Tagline: They’re Closer Than You Think.

We remarked last week that it’s taken seven years for Alexander Payne to direct what is only his fifth feature, The Descendants. But that’s nothing compared to the 12 year wait the world has been forced to endure for the latest (re)incarnation of The Muppets (well done if you knew the last version was called Muppets From Space).

And the late Jim Henson wouldn’t have quibbled with the credentials of star Jason Segal (an unabashed Muppets fan since childhood, who co-wrote the movie with Nicholas Stoller), nor their old-school commitment in using puppets rather than CGI. And director James Bobin (Flight of the Conchords, Da Ali G Show) might be marking his cinematic debut but has a TV background which many adult Muppets fans have possibly seen and enjoyed.
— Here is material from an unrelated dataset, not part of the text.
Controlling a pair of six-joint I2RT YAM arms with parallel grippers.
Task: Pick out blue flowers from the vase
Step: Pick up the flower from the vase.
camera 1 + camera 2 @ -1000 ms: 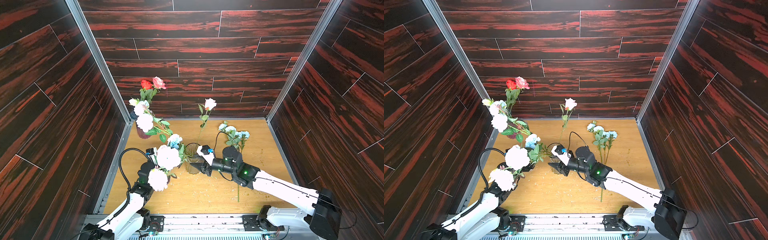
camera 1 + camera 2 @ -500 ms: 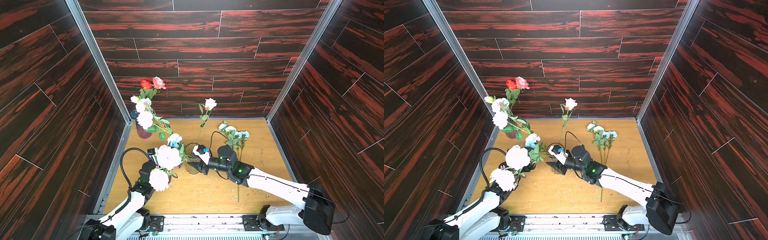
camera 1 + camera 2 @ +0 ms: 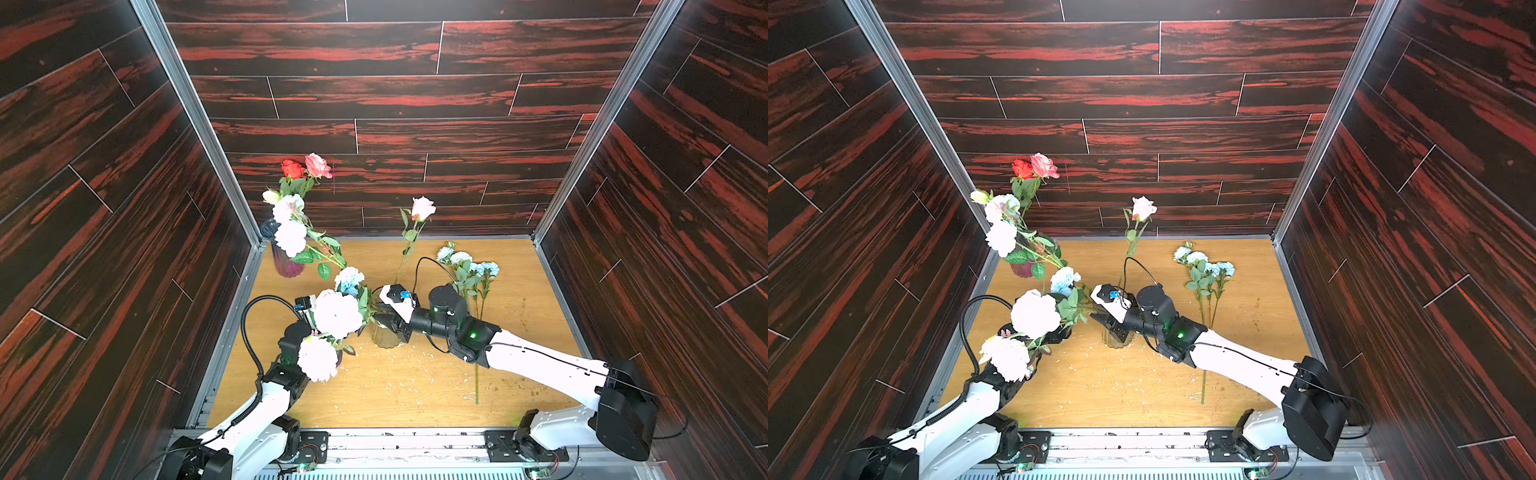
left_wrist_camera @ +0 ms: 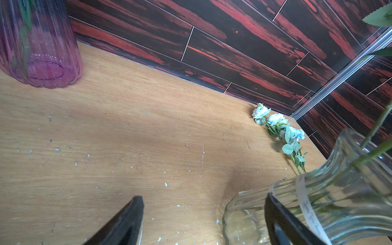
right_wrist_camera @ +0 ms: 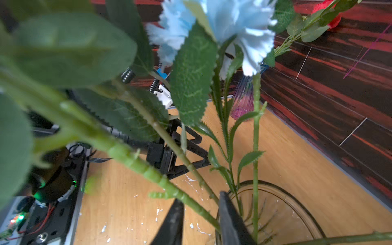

Segal plays Gary, who also happens to be a die-hard fan who, upon learning that the Muppet Theater is set to be destroyed by an oil magnate (Chris Cooper) rounds up Kermit and the gang (as well as girlfriend Amy Adams) to save it, in no small part helped by a quite ludicrous list of cameos (Jack Black, Zach Galifianakis, Ricky Gervais and Emily Blunt, which is simply scratching the surface).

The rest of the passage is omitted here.